Tricky footing

This week I’m teaching my students part of John Milton’s Paradise Lost. For those who haven’t had the pleasure of reading it, it’s a retelling of the story of Adam and Eve in order to “justify the ways of God to men,” or, in other words, to try to explain how evil entered the world through the Fall (but in a way that won’t make us angry at God). Although Milton was Christian, his views aren’t necessarily orthodox, so in his work literature and theology interact in interesting ways. Some highlights from my students this week:

– “Why doesn’t Satan just kill Adam and Eve and get it over with?” This precipitated a discussion of free will, which seemed to be a phrase my students knew but not one they had really spent time thinking about. Sometimes I worry about my students.

– “Wait, ‘three-person’d God’?” Yeah, you explain the Trinity in five minutes. This same issue came up last week when we read John Donne’s Holy Sonnets. I hope they don’t just think I’m “being contradictory” and throw out my explanation.

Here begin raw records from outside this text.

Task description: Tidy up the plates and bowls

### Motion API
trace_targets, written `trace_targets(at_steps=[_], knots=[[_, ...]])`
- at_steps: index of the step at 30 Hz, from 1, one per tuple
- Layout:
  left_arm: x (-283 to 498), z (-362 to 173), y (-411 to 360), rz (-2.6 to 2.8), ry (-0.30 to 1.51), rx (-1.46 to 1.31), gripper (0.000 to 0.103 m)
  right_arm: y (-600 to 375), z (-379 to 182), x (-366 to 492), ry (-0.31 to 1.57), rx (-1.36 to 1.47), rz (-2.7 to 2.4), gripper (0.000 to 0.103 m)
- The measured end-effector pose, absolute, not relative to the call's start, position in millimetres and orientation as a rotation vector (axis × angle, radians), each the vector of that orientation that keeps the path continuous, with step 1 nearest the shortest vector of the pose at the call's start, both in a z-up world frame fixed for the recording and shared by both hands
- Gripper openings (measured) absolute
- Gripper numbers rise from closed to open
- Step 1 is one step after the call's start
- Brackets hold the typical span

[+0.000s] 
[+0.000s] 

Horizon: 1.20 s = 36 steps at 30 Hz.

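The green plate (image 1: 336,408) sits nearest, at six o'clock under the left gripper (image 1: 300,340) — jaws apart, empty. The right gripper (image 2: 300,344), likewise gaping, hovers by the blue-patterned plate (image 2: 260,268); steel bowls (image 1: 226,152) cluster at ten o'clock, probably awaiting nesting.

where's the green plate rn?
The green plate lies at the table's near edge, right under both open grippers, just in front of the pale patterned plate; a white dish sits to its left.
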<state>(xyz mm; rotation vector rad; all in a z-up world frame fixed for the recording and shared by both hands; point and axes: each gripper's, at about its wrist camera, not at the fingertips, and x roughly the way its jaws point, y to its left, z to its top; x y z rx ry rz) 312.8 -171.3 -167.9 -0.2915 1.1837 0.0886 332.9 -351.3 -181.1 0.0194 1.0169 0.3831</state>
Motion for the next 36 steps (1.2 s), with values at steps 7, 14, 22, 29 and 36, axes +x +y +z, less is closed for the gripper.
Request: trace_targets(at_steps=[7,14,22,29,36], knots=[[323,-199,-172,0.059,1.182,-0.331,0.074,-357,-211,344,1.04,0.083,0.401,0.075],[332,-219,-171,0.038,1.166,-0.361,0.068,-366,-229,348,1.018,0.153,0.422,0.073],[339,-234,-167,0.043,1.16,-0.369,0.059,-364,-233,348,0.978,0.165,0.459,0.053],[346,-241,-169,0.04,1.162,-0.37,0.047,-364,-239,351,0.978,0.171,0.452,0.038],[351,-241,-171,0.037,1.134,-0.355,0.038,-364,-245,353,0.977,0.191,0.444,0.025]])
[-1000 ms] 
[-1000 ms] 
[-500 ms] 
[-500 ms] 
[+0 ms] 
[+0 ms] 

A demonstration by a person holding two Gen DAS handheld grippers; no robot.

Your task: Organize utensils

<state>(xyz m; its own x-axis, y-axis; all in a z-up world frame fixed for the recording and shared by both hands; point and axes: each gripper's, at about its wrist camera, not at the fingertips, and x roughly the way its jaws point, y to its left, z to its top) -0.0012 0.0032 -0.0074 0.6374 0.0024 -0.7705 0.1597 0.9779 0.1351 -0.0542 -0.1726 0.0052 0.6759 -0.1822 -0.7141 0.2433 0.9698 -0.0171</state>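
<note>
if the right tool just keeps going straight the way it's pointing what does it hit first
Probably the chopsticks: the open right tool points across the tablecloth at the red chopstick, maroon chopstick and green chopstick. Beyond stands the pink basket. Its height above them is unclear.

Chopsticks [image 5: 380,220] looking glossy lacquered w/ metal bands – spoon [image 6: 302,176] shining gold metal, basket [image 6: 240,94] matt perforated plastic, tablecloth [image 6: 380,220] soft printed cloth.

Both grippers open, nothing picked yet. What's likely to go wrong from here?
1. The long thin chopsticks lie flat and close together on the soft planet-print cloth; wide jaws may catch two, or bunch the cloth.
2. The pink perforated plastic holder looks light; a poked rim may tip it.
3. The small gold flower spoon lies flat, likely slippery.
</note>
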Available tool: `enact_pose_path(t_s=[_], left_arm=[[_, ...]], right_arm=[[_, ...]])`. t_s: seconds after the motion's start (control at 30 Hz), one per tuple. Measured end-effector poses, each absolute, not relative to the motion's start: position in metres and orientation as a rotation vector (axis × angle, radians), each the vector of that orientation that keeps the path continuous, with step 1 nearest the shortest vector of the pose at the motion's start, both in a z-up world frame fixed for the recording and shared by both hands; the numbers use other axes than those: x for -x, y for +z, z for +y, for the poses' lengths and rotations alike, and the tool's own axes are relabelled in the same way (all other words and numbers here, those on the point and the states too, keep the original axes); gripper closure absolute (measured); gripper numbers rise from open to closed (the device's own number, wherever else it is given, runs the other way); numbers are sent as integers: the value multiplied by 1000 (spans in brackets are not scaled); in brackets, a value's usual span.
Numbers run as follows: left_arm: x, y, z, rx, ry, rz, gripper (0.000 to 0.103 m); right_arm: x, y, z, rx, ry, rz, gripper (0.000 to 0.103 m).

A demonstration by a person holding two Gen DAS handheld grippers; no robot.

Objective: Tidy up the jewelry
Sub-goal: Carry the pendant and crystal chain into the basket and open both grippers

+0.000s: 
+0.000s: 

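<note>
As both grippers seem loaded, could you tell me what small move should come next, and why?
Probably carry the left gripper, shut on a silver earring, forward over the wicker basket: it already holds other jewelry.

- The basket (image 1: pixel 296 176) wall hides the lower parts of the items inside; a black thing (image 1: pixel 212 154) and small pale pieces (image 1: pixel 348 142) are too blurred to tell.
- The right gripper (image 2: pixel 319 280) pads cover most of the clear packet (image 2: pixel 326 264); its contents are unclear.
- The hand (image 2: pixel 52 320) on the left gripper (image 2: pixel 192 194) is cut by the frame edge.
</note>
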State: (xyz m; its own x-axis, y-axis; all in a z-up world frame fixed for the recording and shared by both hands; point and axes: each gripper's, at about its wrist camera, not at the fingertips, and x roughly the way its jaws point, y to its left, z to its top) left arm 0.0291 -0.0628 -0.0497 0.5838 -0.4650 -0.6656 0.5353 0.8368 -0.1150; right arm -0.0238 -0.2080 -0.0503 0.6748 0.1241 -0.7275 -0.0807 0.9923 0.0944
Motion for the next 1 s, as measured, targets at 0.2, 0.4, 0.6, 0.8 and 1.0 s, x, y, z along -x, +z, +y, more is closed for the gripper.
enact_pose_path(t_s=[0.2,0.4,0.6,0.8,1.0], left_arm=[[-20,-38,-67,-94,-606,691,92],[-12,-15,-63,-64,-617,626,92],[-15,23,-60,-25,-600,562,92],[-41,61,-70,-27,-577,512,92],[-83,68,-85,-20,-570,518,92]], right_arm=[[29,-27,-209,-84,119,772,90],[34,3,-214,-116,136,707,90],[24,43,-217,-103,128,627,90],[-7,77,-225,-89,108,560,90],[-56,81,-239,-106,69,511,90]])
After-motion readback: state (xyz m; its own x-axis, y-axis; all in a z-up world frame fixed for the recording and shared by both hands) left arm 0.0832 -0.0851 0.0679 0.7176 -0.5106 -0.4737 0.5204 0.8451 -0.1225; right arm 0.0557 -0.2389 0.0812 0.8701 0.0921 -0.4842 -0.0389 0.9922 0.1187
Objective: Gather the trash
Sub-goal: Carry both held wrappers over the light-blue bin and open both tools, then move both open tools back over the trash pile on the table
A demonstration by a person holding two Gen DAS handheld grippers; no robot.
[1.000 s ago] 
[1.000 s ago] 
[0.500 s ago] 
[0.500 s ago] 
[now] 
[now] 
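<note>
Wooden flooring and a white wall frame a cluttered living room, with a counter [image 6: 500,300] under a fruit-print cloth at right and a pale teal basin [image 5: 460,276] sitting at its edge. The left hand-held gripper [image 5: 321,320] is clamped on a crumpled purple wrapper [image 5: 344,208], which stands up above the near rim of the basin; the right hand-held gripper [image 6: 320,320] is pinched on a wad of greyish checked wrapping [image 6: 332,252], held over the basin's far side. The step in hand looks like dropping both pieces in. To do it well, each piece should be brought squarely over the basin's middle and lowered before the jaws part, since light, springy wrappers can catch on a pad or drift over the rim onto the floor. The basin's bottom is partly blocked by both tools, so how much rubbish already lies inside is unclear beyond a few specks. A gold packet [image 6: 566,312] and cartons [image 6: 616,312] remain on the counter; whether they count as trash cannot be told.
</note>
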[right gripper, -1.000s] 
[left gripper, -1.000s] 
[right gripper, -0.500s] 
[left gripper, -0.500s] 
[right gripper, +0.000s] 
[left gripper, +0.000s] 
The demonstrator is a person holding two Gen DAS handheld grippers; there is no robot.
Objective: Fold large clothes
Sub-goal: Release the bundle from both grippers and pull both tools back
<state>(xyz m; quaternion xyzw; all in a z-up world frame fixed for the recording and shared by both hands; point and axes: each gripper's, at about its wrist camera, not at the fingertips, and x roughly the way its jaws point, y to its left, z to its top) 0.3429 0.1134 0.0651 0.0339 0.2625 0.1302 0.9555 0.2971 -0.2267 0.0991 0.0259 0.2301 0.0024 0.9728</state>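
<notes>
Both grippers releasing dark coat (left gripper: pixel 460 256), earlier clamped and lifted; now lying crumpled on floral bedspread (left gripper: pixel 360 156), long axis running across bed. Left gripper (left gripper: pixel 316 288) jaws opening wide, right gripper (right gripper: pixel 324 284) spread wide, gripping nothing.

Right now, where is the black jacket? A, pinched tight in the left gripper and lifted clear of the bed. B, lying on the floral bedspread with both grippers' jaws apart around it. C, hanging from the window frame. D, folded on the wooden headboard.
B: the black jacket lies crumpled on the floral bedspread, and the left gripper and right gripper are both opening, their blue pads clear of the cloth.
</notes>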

– “Why is Pan in Eden?” So Milton has this habit of drawing images from all of literary tradition (he’s trying to write the English epic, set himself up as the British Homer), so he often calls up images from Greek mythology. Some of my students then get a bit confused, thinking there is a whole cast of figures residing in Eden, thus missing that Milton is simply using those other figures as analogies.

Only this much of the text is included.